The bets have been placed (10 x 20 pee doubles plus 1 x 20 pee accumulator) and if they all go according to The Grambler’s Prediction, the Bobby Moore Fund stands to receive a whopping...
Hmm... a bit more whopping than the amount we didn’t win last week.
Teaser time. Yay! Last week I asked you which Portuguese players, other than Senhor Ronaldo, had scored hat tricks in the World Cup finals. Easy peasy. The answer is Eusebio in a 5-3 victory over South Korea in 1966 and Pauleta in a 4-0 win against Poland in 2002.
One for this week? Here’s another World Cuppy question. Many Premiershit players are in the various squads at the 2018 World Cup finals. Other than England, which team boasts the most English Premiershit players in its squad? Easy peasy.
As usual, let’s finish with a mention of the main reason for continuing to publish this blog – to raise awareness about bowel cancer. If you have any bowel problems, don’t be fobbed off with the line that you are too young for bowel cancer to be a consideration. Just point your doctor in the direction of http://www.bowelcanceruk.org.uk/campaigns-policy/latest-campaigns/never-too-young-campaign
And finally, Cyril? And finally, Esther, I was at a complete loss as to how to finish this week’s (g)ramble. Where is the comedian worth quoting in this week’s birthday honours? Nowhere. I thought I could perhaps find some amusing link related to this week’s topic. But how can I poke fun at obesity?
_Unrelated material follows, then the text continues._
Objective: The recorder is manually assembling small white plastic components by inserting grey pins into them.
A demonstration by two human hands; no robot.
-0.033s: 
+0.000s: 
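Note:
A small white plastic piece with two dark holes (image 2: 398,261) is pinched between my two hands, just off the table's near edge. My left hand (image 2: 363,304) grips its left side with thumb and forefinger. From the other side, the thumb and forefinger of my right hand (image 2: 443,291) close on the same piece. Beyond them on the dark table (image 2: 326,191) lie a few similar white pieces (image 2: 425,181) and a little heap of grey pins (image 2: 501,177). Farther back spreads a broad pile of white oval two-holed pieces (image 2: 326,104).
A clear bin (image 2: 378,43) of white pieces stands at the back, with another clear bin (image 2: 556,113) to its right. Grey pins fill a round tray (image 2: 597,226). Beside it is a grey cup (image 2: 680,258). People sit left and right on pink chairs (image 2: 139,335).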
I can’t, can I? Can I? [No. Definitely not. You’ve upset enough people already. - Ed.]
I know. At the end of the year, Channel Five has a quiz type programme The Big Fat Quiz of the Year. There you go. Fat gets mentioned; nobody gets upset. Phew. I say no one gets upset; I get a bit fed up hearing Jimmy Carr's laugh, but that's a minor grumble.
Anyhow, Ladeez and genullum, I give you a selection of clips from that very programme featuring one of my favourite comedians, Richard Ayoade (I think that's how you pronounce it.).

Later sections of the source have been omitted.